Does it not tell you in the table which row is which?

(edited 10 years ago)

Reply 933

username937760

16

Original post by MathsNerd1

..

Following on from my suggestion,, have you tried any STEP DE's/Induction? If so, how have you found it?

Reply 934

MathsNerd1

17

Original post by DJMayes

Following on from my suggestion,, have you tried any STEP DE's/Induction? If so, how have you found it?

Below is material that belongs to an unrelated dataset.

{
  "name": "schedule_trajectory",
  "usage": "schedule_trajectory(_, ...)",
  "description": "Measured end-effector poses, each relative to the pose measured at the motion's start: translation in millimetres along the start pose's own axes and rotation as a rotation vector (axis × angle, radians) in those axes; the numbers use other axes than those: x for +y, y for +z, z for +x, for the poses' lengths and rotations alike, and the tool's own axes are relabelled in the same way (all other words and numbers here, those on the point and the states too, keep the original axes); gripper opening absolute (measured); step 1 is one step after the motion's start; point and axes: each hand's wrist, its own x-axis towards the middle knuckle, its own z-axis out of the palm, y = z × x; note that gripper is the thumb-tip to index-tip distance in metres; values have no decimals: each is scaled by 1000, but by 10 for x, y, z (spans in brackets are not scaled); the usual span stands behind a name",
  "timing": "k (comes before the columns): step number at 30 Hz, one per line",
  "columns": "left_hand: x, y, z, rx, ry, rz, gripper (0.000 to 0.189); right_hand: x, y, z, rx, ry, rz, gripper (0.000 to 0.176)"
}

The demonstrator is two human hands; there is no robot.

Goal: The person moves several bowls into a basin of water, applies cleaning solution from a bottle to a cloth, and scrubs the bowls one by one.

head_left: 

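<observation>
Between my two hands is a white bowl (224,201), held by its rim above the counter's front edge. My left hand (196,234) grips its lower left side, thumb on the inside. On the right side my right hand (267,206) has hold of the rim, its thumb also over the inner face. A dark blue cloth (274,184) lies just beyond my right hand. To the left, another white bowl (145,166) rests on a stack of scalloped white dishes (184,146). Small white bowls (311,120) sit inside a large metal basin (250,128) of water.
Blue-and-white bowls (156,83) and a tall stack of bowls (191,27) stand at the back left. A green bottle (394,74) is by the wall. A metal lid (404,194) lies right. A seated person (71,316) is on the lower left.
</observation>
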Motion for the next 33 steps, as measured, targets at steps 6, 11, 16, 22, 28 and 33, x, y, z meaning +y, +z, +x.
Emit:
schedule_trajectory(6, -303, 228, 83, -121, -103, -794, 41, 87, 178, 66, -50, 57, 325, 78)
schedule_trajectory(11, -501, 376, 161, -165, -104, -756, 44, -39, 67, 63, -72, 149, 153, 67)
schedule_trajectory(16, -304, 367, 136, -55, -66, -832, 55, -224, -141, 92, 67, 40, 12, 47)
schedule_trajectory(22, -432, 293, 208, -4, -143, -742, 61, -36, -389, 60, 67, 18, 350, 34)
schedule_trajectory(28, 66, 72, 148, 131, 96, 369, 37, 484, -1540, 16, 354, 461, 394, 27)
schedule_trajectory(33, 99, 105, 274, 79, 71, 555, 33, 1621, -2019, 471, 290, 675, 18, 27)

I'm going to be honest with you and say I haven't yet as I've been practising on my Maths and Chemistry for the mocks I have but I'm devoting 3 hours tomorrow to STEP either for a mock or some questions and I'll make sure that I'll do one of those topics and let you know how I found them.

Reply 935

shyamshah

12

How do you work out normal distribution with quartiles?

Reply 936

NJam

2

Quick question:

Given

x=\frac{1}{5}(2sint-cost+e^{-2t})

show that x varies between

-\frac{1}{5}\sqrt 5

and

\frac{1}{5}\sqrt 5

for large positive values of t

I understand that the term involving e will tend to 0, and I understand what they have done to obtain the answer

Spoiler

Why do you do this? Apologise for the vague question, I just can't wrap my head around it.

(edited 10 years ago)

Reply 937

furryface12

21

I've suddenly started getting email updates whenever someone posts on this thread, any idea how to stop it?

Reply 938

username937760

16

Original post by NJam

Quick question:

Given

x=\frac{1}{5}(2sint-cost+e^{-2t})

show that x varies between

-\frac{1}{5}\sqrt 5

and

\frac{1}{5}\sqrt 5

for large positive values of t

I understand that the term involving e will tend to 0, and I understand what they have done to obtain the answer

Spoiler

Why do you do this? Apologise for the vague question, I just can't wrap my head around it.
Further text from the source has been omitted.